Kendimizi uluhiyetinden hariç zanlarımızın afeti...nden hıfz et..

Sen biz yokken bizi takdir edensin,

Suretlerimizi,had ve hudutlarımızı tayin edensin,

bizi kimseye benzetmeyen ilmin ve kudretin ve iradenin sahibisin,

gözlerimizi açan,

kulaklarımızı duyuran sensin..

bizi yedirp içiren Rezzakımız sensin..

ve herşeyimizle evvel ve ahirimiz,zahir ve batınımızla senin iken;

hangi vehimle kendimizi kendimize malik düşünebiliriz.

Affet..

hangi halimizi ve ahvalimizi gizleyebiliriz.

Tövebsizlikten,

şükürsüzlükten,

duasızlıkdan sana iltica ederiz.

Bütün kainat senin havl ve kuvvetine istinat etmiş,sürekli yaratıcılığından medet alır..

Biz nasıl kendimizi senden müstağni görebiliriz,

sonsuz arzularımızın ve ihtiyaçlarımızın daimi olan velvelesine nasıl sağır kalabilir de senin dergahi izzetine zilletimizle eğilemeyiz.Bağışla bizi..

Annelerimizin karnında karanlık torbalar içinde bizi işleyen sensin..

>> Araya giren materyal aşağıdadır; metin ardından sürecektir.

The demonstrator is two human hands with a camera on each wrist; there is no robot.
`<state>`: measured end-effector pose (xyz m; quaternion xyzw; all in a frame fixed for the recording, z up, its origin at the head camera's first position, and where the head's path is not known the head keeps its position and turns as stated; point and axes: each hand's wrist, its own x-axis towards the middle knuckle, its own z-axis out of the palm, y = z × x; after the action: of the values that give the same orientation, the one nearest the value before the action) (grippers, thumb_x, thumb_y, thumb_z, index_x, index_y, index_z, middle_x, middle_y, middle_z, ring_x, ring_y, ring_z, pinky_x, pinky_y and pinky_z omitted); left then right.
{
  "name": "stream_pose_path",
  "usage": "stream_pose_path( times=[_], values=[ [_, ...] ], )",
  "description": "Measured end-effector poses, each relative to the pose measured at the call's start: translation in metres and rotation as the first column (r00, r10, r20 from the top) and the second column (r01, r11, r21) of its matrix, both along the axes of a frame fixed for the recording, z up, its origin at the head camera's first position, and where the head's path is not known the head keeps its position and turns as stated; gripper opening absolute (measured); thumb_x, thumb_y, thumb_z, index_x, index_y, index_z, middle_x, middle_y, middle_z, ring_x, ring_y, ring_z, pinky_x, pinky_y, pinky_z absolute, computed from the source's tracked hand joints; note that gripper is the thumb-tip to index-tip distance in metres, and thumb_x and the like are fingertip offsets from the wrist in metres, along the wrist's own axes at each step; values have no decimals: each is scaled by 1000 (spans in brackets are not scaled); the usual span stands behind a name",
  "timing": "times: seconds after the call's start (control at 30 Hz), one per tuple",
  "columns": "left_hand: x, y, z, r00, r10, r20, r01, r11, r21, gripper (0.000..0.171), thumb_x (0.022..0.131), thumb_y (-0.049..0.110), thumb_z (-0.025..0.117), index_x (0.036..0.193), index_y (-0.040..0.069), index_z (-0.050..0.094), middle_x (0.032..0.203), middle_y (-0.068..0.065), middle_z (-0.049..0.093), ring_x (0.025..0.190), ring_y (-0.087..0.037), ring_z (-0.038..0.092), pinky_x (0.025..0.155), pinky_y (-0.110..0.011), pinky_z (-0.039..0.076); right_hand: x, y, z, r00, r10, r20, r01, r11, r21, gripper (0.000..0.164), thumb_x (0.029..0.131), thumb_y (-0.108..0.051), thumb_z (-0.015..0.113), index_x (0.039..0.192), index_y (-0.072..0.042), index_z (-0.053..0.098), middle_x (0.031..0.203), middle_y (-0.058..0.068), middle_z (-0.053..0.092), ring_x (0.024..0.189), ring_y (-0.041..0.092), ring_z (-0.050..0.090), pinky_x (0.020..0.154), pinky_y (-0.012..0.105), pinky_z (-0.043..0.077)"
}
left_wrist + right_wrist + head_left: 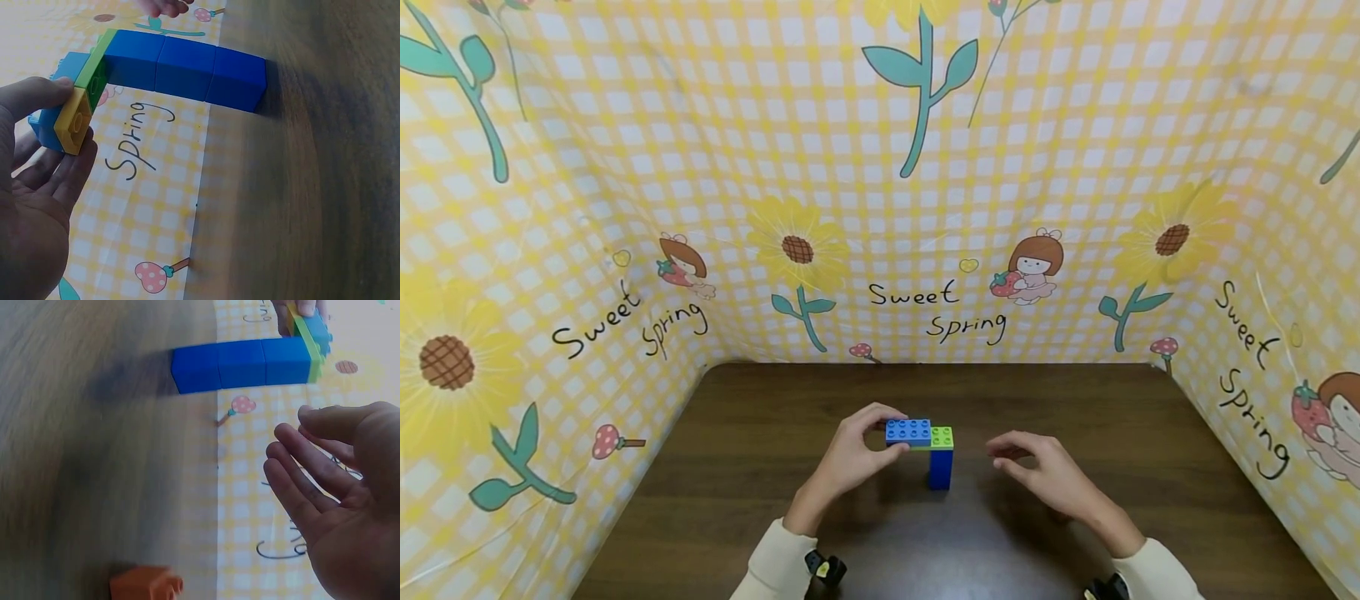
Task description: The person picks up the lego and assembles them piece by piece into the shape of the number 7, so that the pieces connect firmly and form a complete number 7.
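Note:
My left hand (852, 454) pinches a light blue brick (907, 430) by its ends, thumb in front and fingers behind. The light blue brick sits on the left part of a thin lime green brick (942, 437). Below the green brick's overhang, a yellow brick (72, 122) shows in the left wrist view, beside the thumb. Three dark blue bricks (185, 67) form an upright column under the green brick's right end, standing on the table. My right hand (1054, 473) hovers to the right of the column, fingers relaxed and holding nothing.
An orange brick (142, 584) lies on the table at the lower edge of the right wrist view. The brown wooden table (775, 400) meets a yellow checked cloth (835, 333) at its back and both sides.

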<state>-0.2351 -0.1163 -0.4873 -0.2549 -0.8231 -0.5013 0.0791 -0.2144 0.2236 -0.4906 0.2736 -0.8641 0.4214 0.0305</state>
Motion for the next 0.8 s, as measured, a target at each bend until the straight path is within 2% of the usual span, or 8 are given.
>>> stream_pose_path(
  times=[0.13, 0.33, 0.43, 0.6, 0.8],
  values=[
    [0, -1, 0, 1000, 5, -3, -6, 1000, -18, 34, 91, 14, 86, 122, 19, 74, 120, 3, 73, 109, -17, 69, 98, -51, 60, 2, 12, 3, 998, 4, -64, -2, 999, 32, 16, 102, -18, 73, 117, -24, 77, 113, 1, 80, 101, 10, 74, 85, 33, 63],
    [0, -2, 0, 1000, 2, 0, -2, 1000, -1, 33, 91, 12, 86, 121, 19, 74, 119, 2, 72, 108, -16, 69, 98, -53, 60, 6, 33, 4, 997, -2, -76, 7, 998, 66, 19, 101, -11, 74, 115, -24, 78, 111, 2, 80, 99, 6, 73, 83, 28, 62],
    [1, -3, 0, 1000, 1, -4, -1, 1000, 8, 33, 91, 11, 85, 121, 19, 74, 119, 2, 72, 107, -16, 68, 97, -52, 60, 10, 43, 4, 998, -8, -66, 13, 997, 74, 19, 100, -10, 75, 115, -22, 78, 112, 6, 80, 98, 4, 72, 80, 27, 61],
    [0, -6, -1, 1000, 6, -6, -5, 999, 32, 33, 91, 11, 85, 121, 19, 74, 120, 1, 72, 107, -24, 68, 96, -55, 59, 14, 58, 1, 1000, -7, -13, 8, 997, 71, 19, 99, -12, 77, 117, -14, 77, 110, 9, 79, 91, 2, 70, 76, 26, 60],
    [-1, -8, -4, 1000, 4, -7, -4, 999, 43, 33, 91, 11, 85, 121, 19, 74, 120, 1, 72, 107, -24, 68, 96, -54, 60, 17, 80, -10, 999, 26, 41, -30, 996, 89, 28, 96, -15, 79, 123, -6, 73, 114, 12, 76, 92, 5, 69, 75, 26, 59]
  ],
)
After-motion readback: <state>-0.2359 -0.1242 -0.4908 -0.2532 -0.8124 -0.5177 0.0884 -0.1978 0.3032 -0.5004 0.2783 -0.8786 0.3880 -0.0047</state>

işlediğini isteyen sensin..

bizi bu dünyaya misafir eden sensin,

kendimizi istenmemiş,misafirliği ev sahibi tarafından davet edilmemiş olarak nasıl davranabiliriz.

Nasıl bizzat müstakil olabiliriz.

Her türlü vehim ve vesvesenin hayalat ve tasavvurat-ı acizenin külünden arındır bizi Ey Kuddüs..

Bütün kelimelerine and olsun ki;Senden başka sahibimiz yoktur..Seyyid ve melikimizde yoktur..

Leş kargaları gibi üzerimize üşüşen desiselerden,sana müteveccih fıtratımızın letaiflerin didiklenmesinden ve bizi senden ayrı düşüren fitnenin her türlüsünden san firar ediyoruz.

kabul et bizi..Ey şafkatli sahibimiz..

Ey Samed senden uzak kalmanın,istiğna gösterme zulmetlerden kurtar,muhtaciyetimiz ancak seninle felaha ulaşır.

Sen Muinimiz olmazsan biz helak oluruz..

Ey Mucip,sana sığınamayanların bile hakkı hayatını veren rahmansın..sana sığınanların hali ne kadar ikramlarla doludur..

Ey Aziz! İzzetimiz sana karşı olan zelilliğimizdir..

Ey Ganiyy! Zenginliğimiz ve şeferimiz emirlerine itaatimizdedir..



Sevgili Resulune (asm) al ve ashabına ahir zaman evlatlarından salat selam olsun..haberdar eyle..



Amin

12.10.12

Sual: Zindan-ı atâlete düştüğümüzün sebebi nedir?

Sual: Zindan-ı atâlete (kişiyi, toplumu, mânevî hapiste yaşatan tembellik ve faaliyetsizlik zindanına ) düştüğümüzün sebebi nedir?

Cevap: Hayat bir faaliyet ve harekettir. Şevk (çok istek, arzu ve coşku ) ise matiyyesidir. (bineği, taşıyıcısıdır).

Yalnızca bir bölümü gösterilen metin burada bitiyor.